**EXERCISE BRIEF**
Find every line with the string "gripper" in the material below and copy it.
· · · · ·
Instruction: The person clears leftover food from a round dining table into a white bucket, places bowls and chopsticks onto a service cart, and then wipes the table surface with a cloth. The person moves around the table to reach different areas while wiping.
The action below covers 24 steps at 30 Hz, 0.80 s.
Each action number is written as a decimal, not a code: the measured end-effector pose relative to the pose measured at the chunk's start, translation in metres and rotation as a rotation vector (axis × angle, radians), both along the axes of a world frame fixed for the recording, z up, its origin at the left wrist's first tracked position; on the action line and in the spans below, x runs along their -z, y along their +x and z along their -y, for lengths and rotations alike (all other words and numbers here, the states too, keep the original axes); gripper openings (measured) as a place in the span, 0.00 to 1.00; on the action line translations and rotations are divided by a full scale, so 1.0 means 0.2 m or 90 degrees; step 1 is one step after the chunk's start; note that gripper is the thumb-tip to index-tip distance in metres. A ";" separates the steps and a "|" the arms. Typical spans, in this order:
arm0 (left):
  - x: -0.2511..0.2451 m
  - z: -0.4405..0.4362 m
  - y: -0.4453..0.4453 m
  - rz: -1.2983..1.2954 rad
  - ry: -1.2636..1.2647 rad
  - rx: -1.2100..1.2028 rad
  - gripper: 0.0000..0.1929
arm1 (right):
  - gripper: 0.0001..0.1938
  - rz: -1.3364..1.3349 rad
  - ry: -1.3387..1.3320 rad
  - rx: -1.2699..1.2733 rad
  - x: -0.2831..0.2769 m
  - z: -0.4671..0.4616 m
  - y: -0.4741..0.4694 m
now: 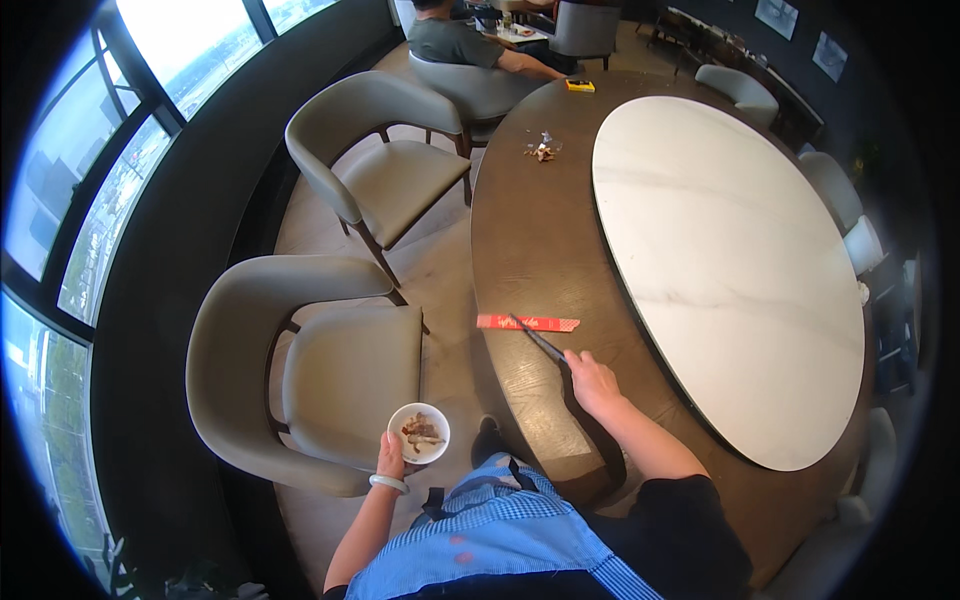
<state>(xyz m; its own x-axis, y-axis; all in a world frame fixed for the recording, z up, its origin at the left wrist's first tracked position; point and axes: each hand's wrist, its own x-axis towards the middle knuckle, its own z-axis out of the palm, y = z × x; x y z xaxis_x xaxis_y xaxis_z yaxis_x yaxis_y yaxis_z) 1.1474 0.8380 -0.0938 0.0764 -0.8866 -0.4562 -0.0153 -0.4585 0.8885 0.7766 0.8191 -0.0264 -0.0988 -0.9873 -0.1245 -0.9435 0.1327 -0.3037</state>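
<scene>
My left hand (391,457) grips a small white bowl (442,454) by its side, over the floor left of the table. Brown food scraps (421,432) lie in the bowl. My right hand (592,381) holds a pair of dark chopsticks (541,343) above the brown wooden table (525,247). The chopsticks' tips reach across a red paper chopstick sleeve (559,325) that bears writing; whether they touch it I cannot tell. Farther along the table sits a small pile of scraps (541,153) with a bit of clear wrapping.
A white marble-look turntable (727,277) covers the table's middle. Two grey armchairs, a near one (352,382) and a farther one (405,180), stand along its left edge. A yellow packet (580,86) rests at the far edge, close to a seated person's arm (529,64). Windows (45,202) line the left.
</scene>
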 end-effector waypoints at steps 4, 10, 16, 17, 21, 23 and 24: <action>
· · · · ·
**RESULT BELOW**
Each action number is written as a decimal, not a code: the measured end-effector pose relative to the pose measured at the chunk's start, translation in metres and rotation as a rotation vector (axis × angle, radians), both along the axes of a world frame fixed for the recording, z up, its origin at the left wrist's first tracked position; on the action line and in the spans below, x runs along their -z, y along their +x and z along their -y, for lengths and rotations alike (all other words and numbers here, the states too, keep the original axes); gripper openings (measured) as a place in the span, 0.00 to 1.00; on the action line translations and rotations are divided by a full scale, so 1.0 means 0.2 m or 90 degrees; step 1 is one step after the chunk's start; note that gripper is the thumb-tip to index-tip distance in metres. A ";" separates the steps and a "|" the arms. Typical spans, in this order:
  - gripper: 0.0000..0.1929
  - gripper: 0.0001..0.1938

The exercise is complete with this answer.